Finding the game exciting is critical to many players – but what constitutes excitement can be controversial. Certain aspects of the game such as the possibility of “big point-swing plays” keep matches in suspense far longer than would otherwise happen may help some find it exciting, but usually contribute strongly toward either imbalance or binary play. But there are at least some contributors to “excitement” that I think can be universally agreed upon.

Excitement is enhanced by the feeling that either player can win a match. The deeper into the match that this feeling persists, the more exciting the match feels.

Cards that are original and unexpected are more exciting than cards that are predictable or blasé.

Insightful interactive plays are more interesting than routine, “solitaire” plays.
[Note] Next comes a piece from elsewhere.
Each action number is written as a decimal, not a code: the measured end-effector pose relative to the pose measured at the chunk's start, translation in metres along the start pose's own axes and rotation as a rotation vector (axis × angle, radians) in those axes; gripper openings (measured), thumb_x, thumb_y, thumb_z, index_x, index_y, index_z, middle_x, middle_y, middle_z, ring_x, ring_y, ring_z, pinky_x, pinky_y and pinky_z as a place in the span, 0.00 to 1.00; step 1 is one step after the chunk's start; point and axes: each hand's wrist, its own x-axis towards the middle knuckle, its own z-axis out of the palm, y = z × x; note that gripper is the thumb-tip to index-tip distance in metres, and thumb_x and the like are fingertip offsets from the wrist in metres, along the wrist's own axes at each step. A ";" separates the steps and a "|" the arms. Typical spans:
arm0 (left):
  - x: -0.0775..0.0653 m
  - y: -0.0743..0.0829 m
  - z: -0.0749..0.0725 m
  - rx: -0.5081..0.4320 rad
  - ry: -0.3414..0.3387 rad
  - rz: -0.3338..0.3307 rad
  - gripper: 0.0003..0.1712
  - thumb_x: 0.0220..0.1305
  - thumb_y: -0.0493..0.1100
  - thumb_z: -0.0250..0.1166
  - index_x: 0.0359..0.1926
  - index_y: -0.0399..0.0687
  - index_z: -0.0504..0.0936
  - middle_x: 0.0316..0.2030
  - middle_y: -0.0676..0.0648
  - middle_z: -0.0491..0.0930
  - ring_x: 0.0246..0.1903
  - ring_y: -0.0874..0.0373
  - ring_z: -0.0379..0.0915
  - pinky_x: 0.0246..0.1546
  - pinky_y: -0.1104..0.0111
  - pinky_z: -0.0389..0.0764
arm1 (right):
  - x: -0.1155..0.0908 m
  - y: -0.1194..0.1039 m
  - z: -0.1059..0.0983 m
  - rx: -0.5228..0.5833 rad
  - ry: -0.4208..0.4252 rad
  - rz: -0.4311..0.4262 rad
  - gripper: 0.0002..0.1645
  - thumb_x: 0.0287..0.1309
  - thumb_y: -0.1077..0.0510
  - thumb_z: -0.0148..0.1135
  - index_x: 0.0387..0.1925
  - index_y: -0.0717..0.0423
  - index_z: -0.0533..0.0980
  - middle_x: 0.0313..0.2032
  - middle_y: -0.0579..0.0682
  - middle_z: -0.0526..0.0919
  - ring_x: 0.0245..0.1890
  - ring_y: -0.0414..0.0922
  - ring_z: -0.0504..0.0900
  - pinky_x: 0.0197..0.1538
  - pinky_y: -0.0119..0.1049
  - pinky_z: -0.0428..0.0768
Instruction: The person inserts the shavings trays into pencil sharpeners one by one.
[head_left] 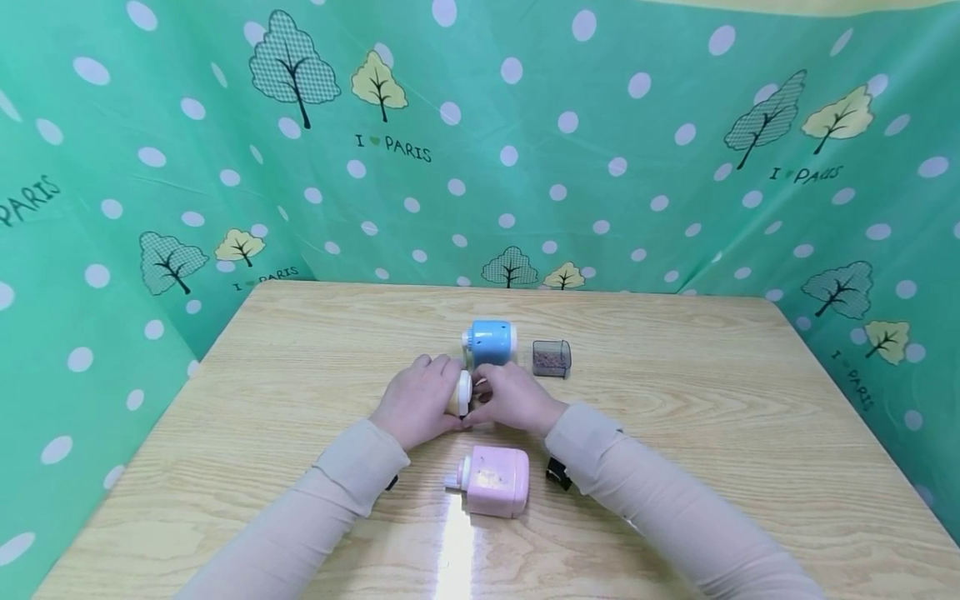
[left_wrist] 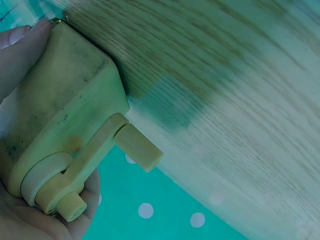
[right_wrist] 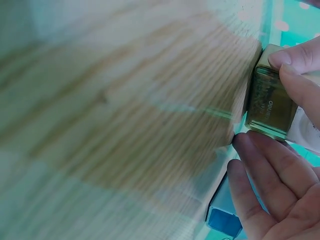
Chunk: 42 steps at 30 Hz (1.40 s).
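Near the table's middle my left hand (head_left: 422,402) grips a cream-yellow crank pencil sharpener (left_wrist: 65,95), whose crank handle (left_wrist: 97,150) sticks out in the left wrist view. Opposite it, my right hand (head_left: 517,398) is at the sharpener's other end. In the right wrist view, its thumb and fingers pinch the dark see-through shavings drawer (right_wrist: 271,102), which sits at the sharpener's body. Another thumb rests on the top edge there. Just behind the hands lies a blue pencil sharpener (head_left: 492,340). Closer to me is a pink pencil sharpener (head_left: 497,482), its crank pointing left.
A loose clear drawer (head_left: 552,360) with brownish shavings in it rests right of the blue sharpener. The wooden table (head_left: 675,375) ends at a green dotted curtain (head_left: 525,192) at the back and sides.
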 end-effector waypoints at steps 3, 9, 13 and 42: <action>0.000 0.000 0.000 0.001 -0.001 0.001 0.40 0.40 0.59 0.79 0.49 0.39 0.78 0.40 0.44 0.80 0.33 0.53 0.70 0.32 0.62 0.80 | 0.000 -0.001 0.000 -0.015 0.002 -0.004 0.35 0.39 0.47 0.80 0.47 0.63 0.81 0.45 0.55 0.89 0.44 0.46 0.87 0.47 0.40 0.84; -0.001 0.000 -0.001 -0.002 -0.011 0.000 0.41 0.40 0.57 0.80 0.51 0.38 0.77 0.41 0.43 0.81 0.34 0.52 0.71 0.34 0.62 0.80 | 0.002 -0.002 0.001 -0.021 -0.007 0.006 0.36 0.39 0.46 0.80 0.48 0.62 0.81 0.45 0.55 0.89 0.45 0.46 0.87 0.48 0.39 0.83; -0.001 0.000 -0.002 -0.001 -0.019 -0.001 0.41 0.40 0.57 0.80 0.52 0.38 0.77 0.42 0.43 0.81 0.35 0.51 0.71 0.34 0.61 0.80 | 0.002 -0.002 0.001 -0.025 -0.009 0.004 0.36 0.38 0.46 0.80 0.48 0.62 0.81 0.45 0.55 0.89 0.45 0.46 0.87 0.48 0.38 0.83; -0.002 -0.002 -0.004 -0.038 -0.052 0.018 0.43 0.43 0.58 0.78 0.56 0.38 0.77 0.45 0.42 0.82 0.38 0.50 0.73 0.38 0.59 0.81 | -0.006 0.008 0.004 -0.037 -0.002 -0.052 0.40 0.45 0.45 0.77 0.56 0.63 0.79 0.49 0.58 0.87 0.48 0.51 0.85 0.52 0.43 0.82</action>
To make the game more exciting, I thus suggest making changes to increase the pool of playable cards, encourage the use of cards with unique (and striking) abilities, and promoting cards that lead to more interactive play.

And while talking about interactive play, let me comment that good, interactive play requires moderate elements of control. If a player has no control, play may as well be solitaire; there is no way to interact. If players have too much control, interaction is valueless – there is nothing of value to interact with. Some metas definitely have too much control/removal – but usually this is in response to too many cards with too much power or engine value.

Conclusion

Ultimately, Balance Council gives players to shape Gwent into the game they want. This could be a very slow process, but a very significant one. Evolving Gwent into a game that people continue to want to play will be critical to Gwent’s survival. And, should developers ever to decide to relaunch a new Gwent (I am crossing my fingers), what happens in Balance Council will give them significant insight into player likes and dislikes.

But positive evolution of the game requires looking long-term, not just making knee-jerk reactions to its current state. And long-term change is most efficient when it serves a purpose directed by a cohesive, guiding vision. Initiating a discussion of that vision is the purpose for this article.